2.4. Hot Water Pretreatment

Hot water pretreatment of fiber was performed at 50 g scale by mixing 10 g fiber with DI water to obtain 20% w/w solids. The slurry was placed in batch tubular 316 stainless steel reactors (Swagelok SS-T12-S-065-20, Chicago Fluid System Technologies, Chicago, IL, USA) with 19.1 mm O.D. × 1.7 mm wall thickness and 104.8 mm length and capped on both sides with 19.1 mm screwed 316 stainless steel caps which were heated and incubated in a fluidized sand bath (Model 01187-00 bath and 01190-72 temperature controller; Cole-Parmer, Vernon Hills, IL, USA). The internal temperature was monitored with a data logger (HH306/306A, Data Logger Thermometer, Omega, Stamford, CT, USA) with a type-K thermocouple installed in a tube filled with an equal amount (50 g) of water.

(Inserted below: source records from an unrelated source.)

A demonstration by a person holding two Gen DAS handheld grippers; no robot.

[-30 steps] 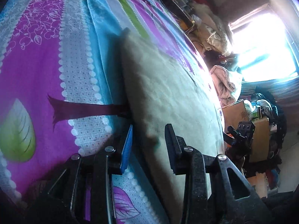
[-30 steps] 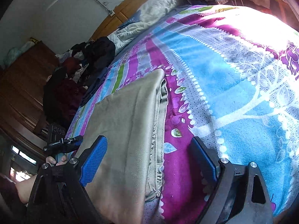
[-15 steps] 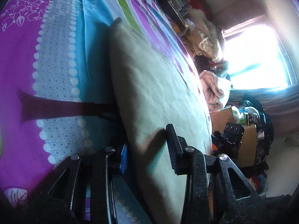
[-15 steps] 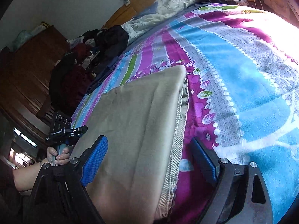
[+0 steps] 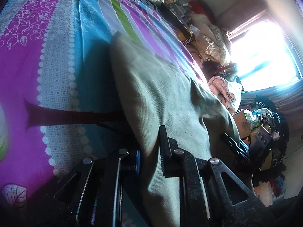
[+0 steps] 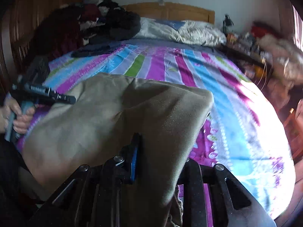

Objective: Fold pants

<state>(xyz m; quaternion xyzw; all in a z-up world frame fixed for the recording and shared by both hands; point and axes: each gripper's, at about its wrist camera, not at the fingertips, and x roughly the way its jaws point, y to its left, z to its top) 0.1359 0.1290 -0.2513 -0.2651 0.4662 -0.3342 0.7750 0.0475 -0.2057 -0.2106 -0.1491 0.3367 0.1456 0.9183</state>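
Right wrist: both claws pinch pants point(image 6: 121, 117) edge above bedsheet point(image 6: 236, 124).

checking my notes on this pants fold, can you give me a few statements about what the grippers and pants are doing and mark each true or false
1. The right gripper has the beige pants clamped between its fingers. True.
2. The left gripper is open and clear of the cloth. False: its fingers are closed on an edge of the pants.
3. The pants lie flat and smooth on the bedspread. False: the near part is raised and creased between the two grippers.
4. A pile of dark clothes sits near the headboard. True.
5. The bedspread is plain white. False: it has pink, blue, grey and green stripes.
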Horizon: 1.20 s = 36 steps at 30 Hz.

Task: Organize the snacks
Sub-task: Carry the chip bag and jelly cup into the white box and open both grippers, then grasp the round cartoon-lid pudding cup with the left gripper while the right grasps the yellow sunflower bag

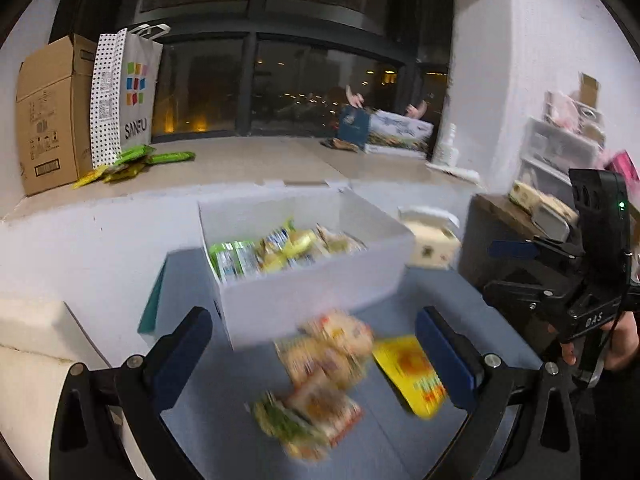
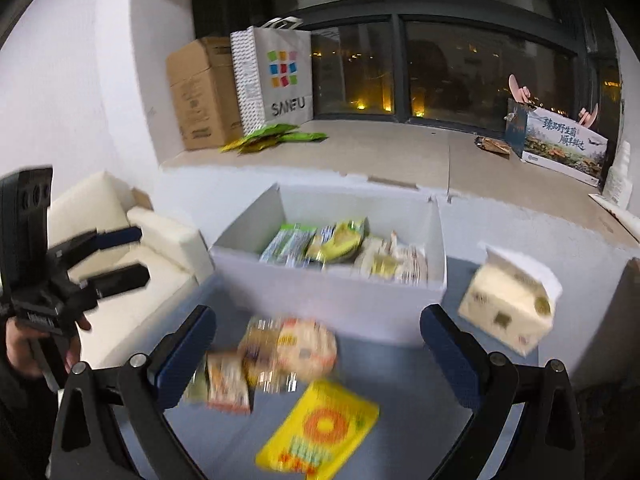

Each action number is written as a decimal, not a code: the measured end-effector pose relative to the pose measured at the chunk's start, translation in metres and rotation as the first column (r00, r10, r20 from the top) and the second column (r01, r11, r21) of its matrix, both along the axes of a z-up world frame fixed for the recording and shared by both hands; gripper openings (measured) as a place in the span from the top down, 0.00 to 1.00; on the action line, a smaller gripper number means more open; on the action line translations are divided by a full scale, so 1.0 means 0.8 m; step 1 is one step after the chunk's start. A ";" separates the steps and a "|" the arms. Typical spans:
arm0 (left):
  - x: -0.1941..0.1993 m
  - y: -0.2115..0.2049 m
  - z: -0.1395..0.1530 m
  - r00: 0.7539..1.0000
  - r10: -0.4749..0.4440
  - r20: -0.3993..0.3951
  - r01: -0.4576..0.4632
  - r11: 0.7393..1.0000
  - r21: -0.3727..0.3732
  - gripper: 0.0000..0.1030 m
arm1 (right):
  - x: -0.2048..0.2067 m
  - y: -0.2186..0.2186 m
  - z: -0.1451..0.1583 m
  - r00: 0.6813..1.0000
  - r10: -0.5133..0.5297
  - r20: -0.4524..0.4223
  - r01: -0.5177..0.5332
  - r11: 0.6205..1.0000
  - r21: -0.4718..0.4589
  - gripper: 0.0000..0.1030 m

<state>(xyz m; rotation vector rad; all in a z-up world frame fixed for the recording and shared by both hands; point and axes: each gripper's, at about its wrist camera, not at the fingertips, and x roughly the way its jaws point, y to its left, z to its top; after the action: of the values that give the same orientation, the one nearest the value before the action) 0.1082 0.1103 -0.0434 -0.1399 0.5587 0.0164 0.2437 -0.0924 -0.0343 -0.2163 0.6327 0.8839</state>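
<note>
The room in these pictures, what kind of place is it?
Probably a home living room or apartment at night: a cream sofa, a wide window ledge holding a shopping bag, and a low table with snacks.

A lived-in home room at night, shown by a dark window (image 2: 440, 72) with city lights, a wide sill holding a cardboard box (image 2: 200, 96) and shopping bag (image 2: 280, 76), and a cream sofa (image 2: 120, 232) beside it.
</note>
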 end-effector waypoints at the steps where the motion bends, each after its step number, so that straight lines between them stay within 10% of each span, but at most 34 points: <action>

Hot water pretreatment was performed by heating reactors to 160 °C and maintaining the temperature for 5, 10 or 20 min. The reactors were cooled by immersion in cold water. Severity factor (R0) was calculated according to the method by Wang et al. [24]:
R 0 = t × exp ( ( T 100 ) / 14.75 )
where t = time of incubation (min), T is the temperature of pretreatment (°C). Log severity factor is expressed as Log (R0).

2.5. Wet Disk Milling

Disk milling was performed according to the procedure outlined by Kim et al. [19]. Disk milling (3 cycles) was performed on fiber with 20 and 45% w/w dry solids (referred to as WDM20 and WDM45, respectively). Disk milling (Quaker City Grinding Mill model 4E, Straub Co., Philadelphia, PA, USA) was operated at a disk speed of 89 rpm with zero clearance between stationary and rotating disks. A sample from the disk milled slurry was used for moisture determination.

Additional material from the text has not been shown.